About

Cucumber data tables follow a strict pipe-delimited format defined by the Gherkin syntax specification. Manual conversion from CSV introduces alignment errors, broken quoting, and inconsistent column widths that cause step definition failures at runtime. This tool parses CSV input using an RFC 4180-compliant finite state machine, correctly handling double-quoted fields, escaped quotes (""), embedded newlines, and mixed delimiters. It auto-detects whether your CSV uses commas, semicolons, or tabs, then outputs a column-aligned Cucumber DataTable where every pipe character sits in a vertical line. The parser processes each character in O(n) time with no backtracking.

Note: this tool assumes well-formed CSV. Malformed input with mismatched quotes will be handled gracefully by treating unmatched quotes as literal characters, but the result may not match your intent. Pro tip: if your CSV originates from Excel on European locales, expect semicolon delimiters rather than commas. The auto-detection handles this, but verify the output on the first run.

Formulas

The conversion follows a two-phase pipeline: parse, then format.

parse(csv) → R^m×n

Where csv is the raw input string, R is a two-dimensional array of m rows and n columns. The parser operates as a finite state machine with three states: FIELD_START, UNQUOTED, and QUOTED.

w_j = max_i=0..m−1 len(R_i,j)

For each column j, compute the maximum cell width w_j. Then each cell is right-padded with spaces to width w_j.

row(i) = | R_i,0.pad(w₀) | R_i,1.pad(w₁) | … |

Where pad is a left-aligned space-fill function. Any literal pipe character | inside a cell value is escaped to \| per Gherkin specification to prevent parser ambiguity. Time complexity is O(m ⋅ n) for both phases.

Reference Data

CSV Feature	RFC 4180 Rule	This Tool
Comma delimiter	Default separator	Auto-detected
Semicolon delimiter	Not in spec (locale variant)	Auto-detected
Tab delimiter	Not in spec (TSV variant)	Auto-detected
Double-quoted fields	Fields MAY be enclosed in "	Fully supported
Escaped quotes	"" within quoted field	Unescaped to single "
Embedded newlines	Allowed inside quoted fields	Preserved as space in output
Trailing CRLF	Optional on last record	Trimmed
Empty fields	Allowed (,,)	Rendered as empty padded cell
Header row	Optional first record	Treated as first data row
Whitespace padding	Significant inside quotes	Trimmed unless quoted
BOM (Byte Order Mark)	Not addressed	Stripped if present
Mixed line endings	CRLF required	Accepts CR, LF, or CRLF
Column count mismatch	Should be uniform	Pads short rows with empty cells
Cucumber pipe escaping	N/A (Gherkin spec)	Literal \| escaped to \\|
Max columns	No limit	No limit
Max rows	No limit	Tested to 50000 rows

Frequently Asked Questions

The parser counts occurrences of comma, semicolon, and tab characters in the first 5 lines of unquoted text. The character with the highest consistent count across those lines is selected as the delimiter. If all counts are zero or tied, comma is used as the RFC 4180 default.

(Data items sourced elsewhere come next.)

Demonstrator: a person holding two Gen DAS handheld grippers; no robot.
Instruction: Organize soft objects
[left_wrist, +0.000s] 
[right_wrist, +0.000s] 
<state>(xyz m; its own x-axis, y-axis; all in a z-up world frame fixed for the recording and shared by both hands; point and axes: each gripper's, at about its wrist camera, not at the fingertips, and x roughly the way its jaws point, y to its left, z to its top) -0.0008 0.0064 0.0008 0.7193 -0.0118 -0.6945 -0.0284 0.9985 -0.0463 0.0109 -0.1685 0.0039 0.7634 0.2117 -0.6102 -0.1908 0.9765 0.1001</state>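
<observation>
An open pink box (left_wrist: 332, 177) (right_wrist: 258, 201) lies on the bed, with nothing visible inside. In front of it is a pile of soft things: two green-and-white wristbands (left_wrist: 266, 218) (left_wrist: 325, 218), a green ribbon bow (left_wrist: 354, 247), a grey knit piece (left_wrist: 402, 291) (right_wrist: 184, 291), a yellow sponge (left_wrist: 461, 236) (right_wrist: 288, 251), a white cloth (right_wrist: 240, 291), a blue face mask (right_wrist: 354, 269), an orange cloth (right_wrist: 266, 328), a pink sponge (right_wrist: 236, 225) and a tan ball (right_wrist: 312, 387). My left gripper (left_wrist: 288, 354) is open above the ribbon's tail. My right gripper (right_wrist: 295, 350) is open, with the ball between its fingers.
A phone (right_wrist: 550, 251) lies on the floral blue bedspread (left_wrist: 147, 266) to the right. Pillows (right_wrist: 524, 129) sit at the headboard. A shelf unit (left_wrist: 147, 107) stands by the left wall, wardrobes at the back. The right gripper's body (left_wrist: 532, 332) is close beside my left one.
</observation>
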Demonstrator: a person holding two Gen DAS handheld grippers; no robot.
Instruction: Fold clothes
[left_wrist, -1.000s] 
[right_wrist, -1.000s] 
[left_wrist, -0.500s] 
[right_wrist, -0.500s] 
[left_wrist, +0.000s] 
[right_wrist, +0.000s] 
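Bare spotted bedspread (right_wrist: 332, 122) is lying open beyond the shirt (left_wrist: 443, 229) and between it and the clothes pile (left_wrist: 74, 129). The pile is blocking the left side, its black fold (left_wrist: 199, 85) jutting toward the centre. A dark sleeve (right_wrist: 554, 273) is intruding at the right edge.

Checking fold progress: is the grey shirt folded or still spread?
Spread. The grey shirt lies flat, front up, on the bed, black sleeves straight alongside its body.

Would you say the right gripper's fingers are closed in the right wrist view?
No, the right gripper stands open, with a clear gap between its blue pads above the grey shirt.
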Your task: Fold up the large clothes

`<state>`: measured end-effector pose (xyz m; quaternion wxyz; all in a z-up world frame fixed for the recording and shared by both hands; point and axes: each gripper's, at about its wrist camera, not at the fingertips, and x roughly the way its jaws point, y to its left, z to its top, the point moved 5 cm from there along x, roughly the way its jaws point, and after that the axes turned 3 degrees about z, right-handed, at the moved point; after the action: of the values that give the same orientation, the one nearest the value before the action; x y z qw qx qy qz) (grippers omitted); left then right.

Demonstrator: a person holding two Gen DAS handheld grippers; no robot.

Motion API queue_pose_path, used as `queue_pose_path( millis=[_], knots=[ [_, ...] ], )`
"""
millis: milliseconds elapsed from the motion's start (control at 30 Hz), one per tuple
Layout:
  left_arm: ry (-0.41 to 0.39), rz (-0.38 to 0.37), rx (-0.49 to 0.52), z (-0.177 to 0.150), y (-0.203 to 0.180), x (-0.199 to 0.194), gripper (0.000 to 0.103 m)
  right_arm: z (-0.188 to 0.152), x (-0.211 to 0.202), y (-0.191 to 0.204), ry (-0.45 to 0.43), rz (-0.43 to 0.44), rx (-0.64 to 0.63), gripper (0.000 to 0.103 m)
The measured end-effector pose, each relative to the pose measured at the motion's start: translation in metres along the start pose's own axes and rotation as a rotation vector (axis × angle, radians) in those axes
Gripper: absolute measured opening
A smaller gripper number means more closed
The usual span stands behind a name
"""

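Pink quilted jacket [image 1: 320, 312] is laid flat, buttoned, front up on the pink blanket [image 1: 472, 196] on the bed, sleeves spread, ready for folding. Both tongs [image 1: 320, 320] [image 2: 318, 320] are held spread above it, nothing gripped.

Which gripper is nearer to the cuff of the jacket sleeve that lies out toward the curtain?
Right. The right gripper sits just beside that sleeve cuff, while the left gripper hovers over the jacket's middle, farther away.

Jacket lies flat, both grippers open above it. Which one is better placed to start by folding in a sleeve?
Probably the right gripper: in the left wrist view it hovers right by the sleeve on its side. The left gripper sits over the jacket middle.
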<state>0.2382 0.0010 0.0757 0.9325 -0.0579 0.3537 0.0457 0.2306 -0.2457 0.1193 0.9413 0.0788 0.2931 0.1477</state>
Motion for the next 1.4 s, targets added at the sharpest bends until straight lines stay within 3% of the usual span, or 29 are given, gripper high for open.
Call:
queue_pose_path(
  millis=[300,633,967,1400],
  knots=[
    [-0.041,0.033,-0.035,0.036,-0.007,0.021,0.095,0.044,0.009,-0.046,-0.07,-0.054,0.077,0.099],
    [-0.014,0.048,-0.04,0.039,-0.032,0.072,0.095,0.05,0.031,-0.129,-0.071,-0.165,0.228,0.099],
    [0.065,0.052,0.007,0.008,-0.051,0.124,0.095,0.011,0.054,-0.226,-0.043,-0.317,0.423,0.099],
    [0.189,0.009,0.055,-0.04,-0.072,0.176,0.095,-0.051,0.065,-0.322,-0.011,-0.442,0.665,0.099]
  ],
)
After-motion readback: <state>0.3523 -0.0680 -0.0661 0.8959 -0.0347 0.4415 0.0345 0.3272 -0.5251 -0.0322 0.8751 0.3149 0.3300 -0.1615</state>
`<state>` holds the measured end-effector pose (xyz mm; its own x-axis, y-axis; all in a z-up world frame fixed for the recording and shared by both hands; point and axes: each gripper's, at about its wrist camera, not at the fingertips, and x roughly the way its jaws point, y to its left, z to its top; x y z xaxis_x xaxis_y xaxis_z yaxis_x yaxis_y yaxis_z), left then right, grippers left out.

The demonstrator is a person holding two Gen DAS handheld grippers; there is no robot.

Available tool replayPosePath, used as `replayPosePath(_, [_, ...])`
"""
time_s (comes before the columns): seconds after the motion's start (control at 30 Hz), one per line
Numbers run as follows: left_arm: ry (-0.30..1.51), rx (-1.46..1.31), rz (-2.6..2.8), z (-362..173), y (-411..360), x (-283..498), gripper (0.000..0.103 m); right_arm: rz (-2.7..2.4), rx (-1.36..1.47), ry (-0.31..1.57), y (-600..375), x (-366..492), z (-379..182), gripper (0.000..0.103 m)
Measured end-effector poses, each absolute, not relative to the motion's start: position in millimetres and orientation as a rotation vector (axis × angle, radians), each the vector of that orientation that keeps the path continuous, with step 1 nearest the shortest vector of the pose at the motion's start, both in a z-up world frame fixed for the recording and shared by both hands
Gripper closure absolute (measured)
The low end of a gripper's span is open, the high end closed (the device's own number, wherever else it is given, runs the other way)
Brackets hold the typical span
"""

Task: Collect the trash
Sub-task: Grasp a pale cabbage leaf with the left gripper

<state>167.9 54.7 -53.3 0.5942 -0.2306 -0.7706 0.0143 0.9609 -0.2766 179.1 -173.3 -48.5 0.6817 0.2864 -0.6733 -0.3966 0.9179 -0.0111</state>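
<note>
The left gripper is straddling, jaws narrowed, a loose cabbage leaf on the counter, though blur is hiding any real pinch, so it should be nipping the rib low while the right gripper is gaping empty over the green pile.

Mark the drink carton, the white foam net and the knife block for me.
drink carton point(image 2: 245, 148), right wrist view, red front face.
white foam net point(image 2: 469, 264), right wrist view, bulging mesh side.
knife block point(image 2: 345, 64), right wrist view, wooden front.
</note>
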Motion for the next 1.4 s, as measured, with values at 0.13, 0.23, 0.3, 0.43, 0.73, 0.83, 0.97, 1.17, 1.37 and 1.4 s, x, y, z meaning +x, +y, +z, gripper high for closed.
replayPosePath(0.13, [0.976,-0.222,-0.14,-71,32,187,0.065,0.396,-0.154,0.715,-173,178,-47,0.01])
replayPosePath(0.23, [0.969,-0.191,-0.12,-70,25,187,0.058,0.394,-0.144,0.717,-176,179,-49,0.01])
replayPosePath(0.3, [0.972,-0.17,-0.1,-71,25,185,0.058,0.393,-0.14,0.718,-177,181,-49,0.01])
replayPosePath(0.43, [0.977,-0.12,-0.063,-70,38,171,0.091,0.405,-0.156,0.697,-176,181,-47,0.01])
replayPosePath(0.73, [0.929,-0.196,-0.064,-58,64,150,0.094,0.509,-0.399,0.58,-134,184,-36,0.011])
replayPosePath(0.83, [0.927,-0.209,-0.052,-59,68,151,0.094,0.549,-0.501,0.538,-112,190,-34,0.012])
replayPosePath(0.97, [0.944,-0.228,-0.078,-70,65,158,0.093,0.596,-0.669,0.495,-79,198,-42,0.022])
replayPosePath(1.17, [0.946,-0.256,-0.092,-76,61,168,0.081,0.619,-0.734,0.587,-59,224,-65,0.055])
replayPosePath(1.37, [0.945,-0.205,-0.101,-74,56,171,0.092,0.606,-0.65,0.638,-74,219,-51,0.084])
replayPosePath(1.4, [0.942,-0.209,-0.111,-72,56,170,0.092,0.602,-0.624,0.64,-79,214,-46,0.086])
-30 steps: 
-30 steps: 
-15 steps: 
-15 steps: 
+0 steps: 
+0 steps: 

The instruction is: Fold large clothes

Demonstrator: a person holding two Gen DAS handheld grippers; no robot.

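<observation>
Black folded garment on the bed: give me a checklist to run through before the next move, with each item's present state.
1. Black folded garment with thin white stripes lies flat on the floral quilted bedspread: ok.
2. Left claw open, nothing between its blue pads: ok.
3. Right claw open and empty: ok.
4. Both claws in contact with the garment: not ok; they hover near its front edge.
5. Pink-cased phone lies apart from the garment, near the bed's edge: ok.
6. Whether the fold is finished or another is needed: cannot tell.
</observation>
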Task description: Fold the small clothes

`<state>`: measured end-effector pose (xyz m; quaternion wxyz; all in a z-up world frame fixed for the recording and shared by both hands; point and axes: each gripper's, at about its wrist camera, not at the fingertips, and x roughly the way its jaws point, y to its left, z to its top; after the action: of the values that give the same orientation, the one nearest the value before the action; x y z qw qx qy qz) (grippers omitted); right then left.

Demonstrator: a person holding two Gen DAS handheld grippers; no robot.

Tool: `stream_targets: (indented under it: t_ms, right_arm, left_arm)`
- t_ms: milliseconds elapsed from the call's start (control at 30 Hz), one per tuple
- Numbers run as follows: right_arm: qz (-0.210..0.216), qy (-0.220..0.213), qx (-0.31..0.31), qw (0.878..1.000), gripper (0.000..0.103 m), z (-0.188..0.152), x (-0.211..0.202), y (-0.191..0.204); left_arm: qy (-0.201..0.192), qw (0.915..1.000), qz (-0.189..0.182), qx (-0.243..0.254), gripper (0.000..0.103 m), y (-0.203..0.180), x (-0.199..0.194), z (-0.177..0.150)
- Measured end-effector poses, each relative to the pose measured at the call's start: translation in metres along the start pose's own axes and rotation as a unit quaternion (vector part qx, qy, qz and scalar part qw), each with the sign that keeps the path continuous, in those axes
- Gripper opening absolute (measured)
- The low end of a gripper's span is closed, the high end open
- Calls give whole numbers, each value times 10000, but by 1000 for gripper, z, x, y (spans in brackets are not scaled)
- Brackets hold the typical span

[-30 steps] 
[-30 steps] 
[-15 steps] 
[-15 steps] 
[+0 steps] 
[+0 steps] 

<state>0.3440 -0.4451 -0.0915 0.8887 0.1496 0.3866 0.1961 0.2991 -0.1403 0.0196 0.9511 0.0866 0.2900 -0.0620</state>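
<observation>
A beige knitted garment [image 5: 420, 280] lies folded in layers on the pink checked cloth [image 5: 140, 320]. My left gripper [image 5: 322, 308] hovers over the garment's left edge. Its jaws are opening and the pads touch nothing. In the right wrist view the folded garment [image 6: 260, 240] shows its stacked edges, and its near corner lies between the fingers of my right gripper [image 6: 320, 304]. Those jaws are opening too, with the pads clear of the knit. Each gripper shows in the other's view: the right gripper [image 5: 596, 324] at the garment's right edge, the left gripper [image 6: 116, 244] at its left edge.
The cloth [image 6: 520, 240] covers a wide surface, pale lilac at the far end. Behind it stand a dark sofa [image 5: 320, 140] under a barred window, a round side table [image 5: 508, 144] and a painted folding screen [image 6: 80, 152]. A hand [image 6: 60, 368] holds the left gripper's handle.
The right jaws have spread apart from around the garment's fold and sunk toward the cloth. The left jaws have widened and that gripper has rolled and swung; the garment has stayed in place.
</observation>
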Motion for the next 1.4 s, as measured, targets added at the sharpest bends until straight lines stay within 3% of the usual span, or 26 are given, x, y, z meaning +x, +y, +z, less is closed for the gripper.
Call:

Per RFC 4180, newlines within double-quoted fields are part of the field value, not record separators. This tool replaces embedded newlines with a single space in the Cucumber output, because Gherkin data tables do not support multi-line cell values.

Literal pipe characters (|) are escaped to \| in the output. The Gherkin parser interprets unescaped pipes as column delimiters, so failing to escape them would break the data table structure and cause step definition binding errors.

All rows are output identically. In Cucumber, the first row of a data table is conventionally treated as a header by step definitions, but the table format itself does not distinguish headers. The tool preserves row order exactly as provided.

The tool normalizes all rows to the length of the longest row. Short rows are padded with empty cells on the right. This prevents alignment errors and ensures the Cucumber parser does not reject the table.

Yes. The parser strips the UTF-8 BOM (byte order mark, U+FEFF) if present at position 0 of the input. Excel on Windows adds this by default when saving as "CSV UTF-8". Failing to strip it would corrupt the first cell value.